◆ What needs to be done
Each record below is to be reproduced without any change.

◆ Provided data
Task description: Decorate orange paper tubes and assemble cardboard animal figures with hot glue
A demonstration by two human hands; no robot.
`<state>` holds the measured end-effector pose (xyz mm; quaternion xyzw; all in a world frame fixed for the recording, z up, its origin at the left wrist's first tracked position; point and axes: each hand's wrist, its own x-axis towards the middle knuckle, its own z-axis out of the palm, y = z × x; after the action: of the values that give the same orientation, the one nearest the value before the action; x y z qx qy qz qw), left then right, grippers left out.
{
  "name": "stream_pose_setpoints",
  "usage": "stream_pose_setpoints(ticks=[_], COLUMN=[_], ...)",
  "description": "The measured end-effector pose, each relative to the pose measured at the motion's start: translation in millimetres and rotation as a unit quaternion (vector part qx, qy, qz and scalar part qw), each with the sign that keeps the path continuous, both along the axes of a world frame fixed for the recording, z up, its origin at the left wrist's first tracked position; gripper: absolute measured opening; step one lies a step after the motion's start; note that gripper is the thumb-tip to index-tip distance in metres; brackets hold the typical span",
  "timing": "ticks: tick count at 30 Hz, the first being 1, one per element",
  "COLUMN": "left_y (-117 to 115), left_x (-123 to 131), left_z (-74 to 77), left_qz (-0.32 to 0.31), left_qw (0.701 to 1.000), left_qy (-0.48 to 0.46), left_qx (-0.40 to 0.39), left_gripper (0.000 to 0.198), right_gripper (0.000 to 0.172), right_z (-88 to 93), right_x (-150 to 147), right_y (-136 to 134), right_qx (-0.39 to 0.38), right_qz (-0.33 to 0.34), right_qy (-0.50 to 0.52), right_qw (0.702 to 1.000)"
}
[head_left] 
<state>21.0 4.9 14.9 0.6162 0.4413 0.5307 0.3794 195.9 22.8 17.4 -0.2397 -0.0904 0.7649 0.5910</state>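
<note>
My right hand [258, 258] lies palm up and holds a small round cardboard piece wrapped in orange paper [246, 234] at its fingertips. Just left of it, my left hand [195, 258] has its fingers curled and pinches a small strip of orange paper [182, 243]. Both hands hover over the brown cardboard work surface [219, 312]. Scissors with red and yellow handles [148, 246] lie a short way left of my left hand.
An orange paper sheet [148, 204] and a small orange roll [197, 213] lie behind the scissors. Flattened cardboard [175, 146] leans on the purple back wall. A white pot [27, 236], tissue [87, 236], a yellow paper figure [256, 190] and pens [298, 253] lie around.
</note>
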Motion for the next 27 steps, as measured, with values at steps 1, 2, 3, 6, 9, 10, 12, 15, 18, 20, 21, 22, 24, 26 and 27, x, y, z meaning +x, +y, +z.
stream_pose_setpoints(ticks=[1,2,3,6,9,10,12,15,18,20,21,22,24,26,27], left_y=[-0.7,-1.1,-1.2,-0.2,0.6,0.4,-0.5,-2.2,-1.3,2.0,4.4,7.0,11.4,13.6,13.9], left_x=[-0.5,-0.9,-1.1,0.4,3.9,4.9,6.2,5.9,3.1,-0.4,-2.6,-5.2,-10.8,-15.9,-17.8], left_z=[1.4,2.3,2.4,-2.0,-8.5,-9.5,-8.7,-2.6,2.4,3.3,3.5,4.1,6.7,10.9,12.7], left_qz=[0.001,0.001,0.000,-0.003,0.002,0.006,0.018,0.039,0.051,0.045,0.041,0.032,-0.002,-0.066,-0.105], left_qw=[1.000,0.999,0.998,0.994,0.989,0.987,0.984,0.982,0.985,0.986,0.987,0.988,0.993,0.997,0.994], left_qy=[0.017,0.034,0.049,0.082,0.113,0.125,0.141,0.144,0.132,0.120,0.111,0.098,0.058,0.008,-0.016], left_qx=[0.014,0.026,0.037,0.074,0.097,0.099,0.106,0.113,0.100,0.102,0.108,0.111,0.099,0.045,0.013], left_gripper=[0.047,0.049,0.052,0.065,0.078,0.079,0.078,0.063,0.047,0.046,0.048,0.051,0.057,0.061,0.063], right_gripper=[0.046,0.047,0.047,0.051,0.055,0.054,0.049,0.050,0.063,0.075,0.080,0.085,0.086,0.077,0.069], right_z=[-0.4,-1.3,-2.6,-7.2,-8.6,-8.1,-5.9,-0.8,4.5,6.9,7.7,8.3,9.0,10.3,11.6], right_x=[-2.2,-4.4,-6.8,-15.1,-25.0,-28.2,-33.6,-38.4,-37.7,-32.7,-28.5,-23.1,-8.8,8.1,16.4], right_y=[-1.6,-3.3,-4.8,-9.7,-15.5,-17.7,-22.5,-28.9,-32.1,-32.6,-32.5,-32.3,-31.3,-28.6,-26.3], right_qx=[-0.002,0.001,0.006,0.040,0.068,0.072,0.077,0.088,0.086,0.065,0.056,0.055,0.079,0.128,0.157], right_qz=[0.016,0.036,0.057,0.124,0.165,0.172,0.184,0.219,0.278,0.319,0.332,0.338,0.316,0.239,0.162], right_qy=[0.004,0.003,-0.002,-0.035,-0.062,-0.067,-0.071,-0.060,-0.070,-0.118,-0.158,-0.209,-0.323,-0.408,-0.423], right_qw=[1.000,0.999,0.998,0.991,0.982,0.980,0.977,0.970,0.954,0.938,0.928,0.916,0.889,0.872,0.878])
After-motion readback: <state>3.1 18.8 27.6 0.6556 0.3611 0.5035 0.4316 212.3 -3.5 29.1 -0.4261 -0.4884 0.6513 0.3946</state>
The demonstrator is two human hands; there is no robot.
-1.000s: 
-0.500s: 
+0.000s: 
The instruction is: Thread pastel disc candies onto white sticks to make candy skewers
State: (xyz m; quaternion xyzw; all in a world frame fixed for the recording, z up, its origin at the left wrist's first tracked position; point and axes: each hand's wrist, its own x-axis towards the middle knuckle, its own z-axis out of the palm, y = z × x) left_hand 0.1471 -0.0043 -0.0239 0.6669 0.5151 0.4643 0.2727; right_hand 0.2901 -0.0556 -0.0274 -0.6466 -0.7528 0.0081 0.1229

◆ Task result
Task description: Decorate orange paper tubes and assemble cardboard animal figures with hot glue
A demonstration by two human hands; no robot.
`<state>` holds the measured end-effector pose (xyz mm; quaternion xyzw; all in a world frame fixed for the recording, z up, its origin at the left wrist's first tracked position; point and axes: each hand's wrist, its own x-axis towards the middle knuckle, its own z-axis out of the palm, y = z × x; after the action: of the values that give the same orientation, the one nearest the value before the action; x y z qx qy qz qw), left then right, grippers left out.
{
  "name": "stream_pose_setpoints",
  "usage": "stream_pose_setpoints(ticks=[_], COLUMN=[_], ...)",
  "description": "The measured end-effector pose, each relative to the pose measured at the motion's start: translation in millimetres and rotation as a unit quaternion (vector part qx, qy, qz and scalar part qw), each with the sign that keeps the path continuous, both along the axes of a world frame fixed for the recording, z up, its origin at the left wrist's first tracked position; gripper: absolute measured opening; step one lies a step after the motion's start; note that gripper is the thumb-tip to index-tip distance in metres; brackets hold the typical span",
  "timing": "ticks: tick count at 30 Hz, the first being 1, one per element",
  "COLUMN": "left_y (-117 to 115), left_x (-123 to 131), left_z (-74 to 77), left_qz (-0.32 to 0.31), left_qw (0.701 to 1.000), left_qy (-0.48 to 0.46), left_qx (-0.40 to 0.39), left_gripper (0.000 to 0.198), right_gripper (0.000 to 0.172), right_z (-88 to 93), right_x (-150 to 147), right_y (-136 to 134), right_qx (-0.39 to 0.38), right_qz (-0.33 to 0.34), right_qy (-0.50 to 0.52), right_qw (0.702 to 1.000)"
}
[head_left] 
<state>21.0 4.9 14.9 0.6162 0.4413 0.5307 0.3794 195.9 22.8 17.4 -0.2397 -0.0904 0.7649 0.5910</state>
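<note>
My right hand [258, 258] lies palm up and holds a small round cardboard piece wrapped in orange paper [246, 234] at its fingertips. Just left of it, my left hand [195, 258] has its fingers curled and pinches a small strip of orange paper [182, 243]. Both hands hover over the brown cardboard work surface [219, 312]. Scissors with red and yellow handles [148, 246] lie a short way left of my left hand.
An orange paper sheet [148, 204] and a small orange roll [197, 213] lie behind the scissors. Flattened cardboard [175, 146] leans on the purple back wall. A white pot [27, 236], tissue [87, 236], a yellow paper figure [256, 190] and pens [298, 253] lie around.
</note>
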Motion for the next 27 steps, as measured, with values at steps 1, 2, 3, 6, 9, 10, 12, 15, 18, 20, 21, 22, 24, 26 and 27, x, y, z meaning +x, +y, +z.
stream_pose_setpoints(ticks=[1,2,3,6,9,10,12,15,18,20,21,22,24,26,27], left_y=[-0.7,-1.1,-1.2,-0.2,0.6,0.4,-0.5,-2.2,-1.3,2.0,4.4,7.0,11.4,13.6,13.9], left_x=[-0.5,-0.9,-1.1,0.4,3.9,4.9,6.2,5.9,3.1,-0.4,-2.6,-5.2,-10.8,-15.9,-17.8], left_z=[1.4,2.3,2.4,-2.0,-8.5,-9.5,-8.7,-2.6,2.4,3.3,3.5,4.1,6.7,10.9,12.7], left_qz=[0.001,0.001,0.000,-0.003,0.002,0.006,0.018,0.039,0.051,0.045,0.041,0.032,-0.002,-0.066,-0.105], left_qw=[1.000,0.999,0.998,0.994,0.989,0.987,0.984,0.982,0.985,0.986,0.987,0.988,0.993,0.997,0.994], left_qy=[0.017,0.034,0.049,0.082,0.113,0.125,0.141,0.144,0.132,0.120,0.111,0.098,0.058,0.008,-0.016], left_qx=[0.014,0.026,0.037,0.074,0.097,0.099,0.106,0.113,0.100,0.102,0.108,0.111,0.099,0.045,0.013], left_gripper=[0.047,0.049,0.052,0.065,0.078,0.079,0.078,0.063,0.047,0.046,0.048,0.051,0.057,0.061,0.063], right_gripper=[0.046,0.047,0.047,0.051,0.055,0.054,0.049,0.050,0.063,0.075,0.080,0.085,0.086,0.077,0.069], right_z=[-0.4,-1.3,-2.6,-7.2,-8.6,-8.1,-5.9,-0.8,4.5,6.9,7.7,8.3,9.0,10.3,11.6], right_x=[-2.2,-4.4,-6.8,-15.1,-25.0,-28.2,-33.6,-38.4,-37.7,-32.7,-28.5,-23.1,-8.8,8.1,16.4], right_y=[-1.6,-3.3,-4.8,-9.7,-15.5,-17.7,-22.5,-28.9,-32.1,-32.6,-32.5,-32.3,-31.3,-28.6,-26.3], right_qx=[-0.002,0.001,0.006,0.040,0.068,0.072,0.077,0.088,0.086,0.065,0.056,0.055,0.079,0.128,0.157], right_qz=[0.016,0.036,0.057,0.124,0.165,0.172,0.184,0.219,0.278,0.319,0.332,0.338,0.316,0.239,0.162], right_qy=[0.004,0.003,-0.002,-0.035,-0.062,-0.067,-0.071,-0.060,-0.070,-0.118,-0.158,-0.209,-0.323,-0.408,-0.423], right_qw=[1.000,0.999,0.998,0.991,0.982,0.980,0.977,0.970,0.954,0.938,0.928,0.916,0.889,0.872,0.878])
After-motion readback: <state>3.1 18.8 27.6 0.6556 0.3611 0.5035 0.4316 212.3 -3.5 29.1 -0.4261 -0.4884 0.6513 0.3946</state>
The demonstrator is two human hands; there is no robot.
-1.000s: 
-0.500s: 
+0.000s: 
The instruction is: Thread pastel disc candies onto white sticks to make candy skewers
State: (xyz m; quaternion xyzw; all in a world frame fixed for the recording, z up, its origin at the left wrist's first tracked position; point and axes: each hand's wrist, its own x-axis towards the middle knuckle, its own z-axis out of the palm, y = z × x) left_hand 0.1471 -0.0043 -0.0239 0.6669 0.5151 0.4643 0.2727; right_hand 0.2901 -0.0556 -0.0274 -0.6466 -0.7528 0.0081 0.1229

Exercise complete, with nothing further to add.